WHAT THE TASK REQUIRES - What you return should match the listing exactly, minus its images.
[GIVEN DATA]
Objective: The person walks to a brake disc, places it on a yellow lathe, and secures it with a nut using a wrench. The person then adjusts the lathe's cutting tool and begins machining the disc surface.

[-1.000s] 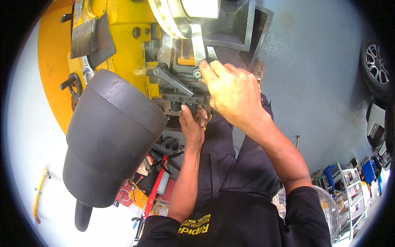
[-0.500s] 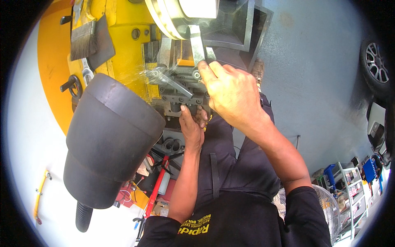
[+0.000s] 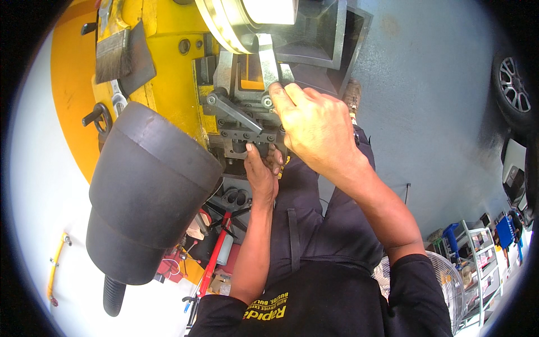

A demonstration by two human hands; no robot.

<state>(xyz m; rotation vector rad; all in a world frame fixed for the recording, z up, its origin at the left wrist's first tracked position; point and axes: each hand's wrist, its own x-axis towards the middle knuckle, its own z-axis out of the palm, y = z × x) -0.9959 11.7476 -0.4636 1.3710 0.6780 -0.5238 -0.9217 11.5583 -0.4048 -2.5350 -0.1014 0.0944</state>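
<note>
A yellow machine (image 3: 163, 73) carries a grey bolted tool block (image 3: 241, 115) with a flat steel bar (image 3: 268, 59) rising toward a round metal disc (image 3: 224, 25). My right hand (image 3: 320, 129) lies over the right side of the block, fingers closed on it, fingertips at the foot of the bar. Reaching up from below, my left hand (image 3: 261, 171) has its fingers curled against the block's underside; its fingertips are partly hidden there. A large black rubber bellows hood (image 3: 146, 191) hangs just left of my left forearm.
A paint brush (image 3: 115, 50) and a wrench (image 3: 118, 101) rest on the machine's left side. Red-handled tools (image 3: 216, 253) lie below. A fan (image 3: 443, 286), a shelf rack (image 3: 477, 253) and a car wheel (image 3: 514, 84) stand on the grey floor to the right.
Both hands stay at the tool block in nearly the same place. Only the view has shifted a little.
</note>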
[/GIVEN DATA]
YOUR RESPONSE -
Objective: The person walks to a brake disc, places it on a yellow lathe, and secures it with a nut using a wrench. The person then adjusts the lathe's cutting tool and begins machining the disc surface.

[-1.000s] 
[-0.500s] 
[+0.000s] 

A demonstration by two human hands; no robot.

<state>(xyz m; rotation vector rad; all in a world frame fixed for the recording, z up, its origin at the left wrist's first tracked position; point and axes: each hand's wrist, its own x-axis towards the middle knuckle, its own z-axis out of the palm, y = z × x) -0.9959 11.7476 -0.4636 1.3710 0.6780 -0.5238 -0.9217 11.5583 -0.4048 -2.5350 -0.1014 0.0944</state>
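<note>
A yellow machine (image 3: 163, 73) carries a grey bolted tool block (image 3: 241, 115) with a flat steel bar (image 3: 268, 59) rising toward a round metal disc (image 3: 224, 25). My right hand (image 3: 320, 129) lies over the right side of the block, fingers closed on it, fingertips at the foot of the bar. Reaching up from below, my left hand (image 3: 261, 171) has its fingers curled against the block's underside; its fingertips are partly hidden there. A large black rubber bellows hood (image 3: 146, 191) hangs just left of my left forearm.
A paint brush (image 3: 115, 50) and a wrench (image 3: 118, 101) rest on the machine's left side. Red-handled tools (image 3: 216, 253) lie below. A fan (image 3: 443, 286), a shelf rack (image 3: 477, 253) and a car wheel (image 3: 514, 84) stand on the grey floor to the right.
Both hands stay at the tool block in nearly the same place. Only the view has shifted a little.
</note>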

The exercise is done, and nothing more is needed.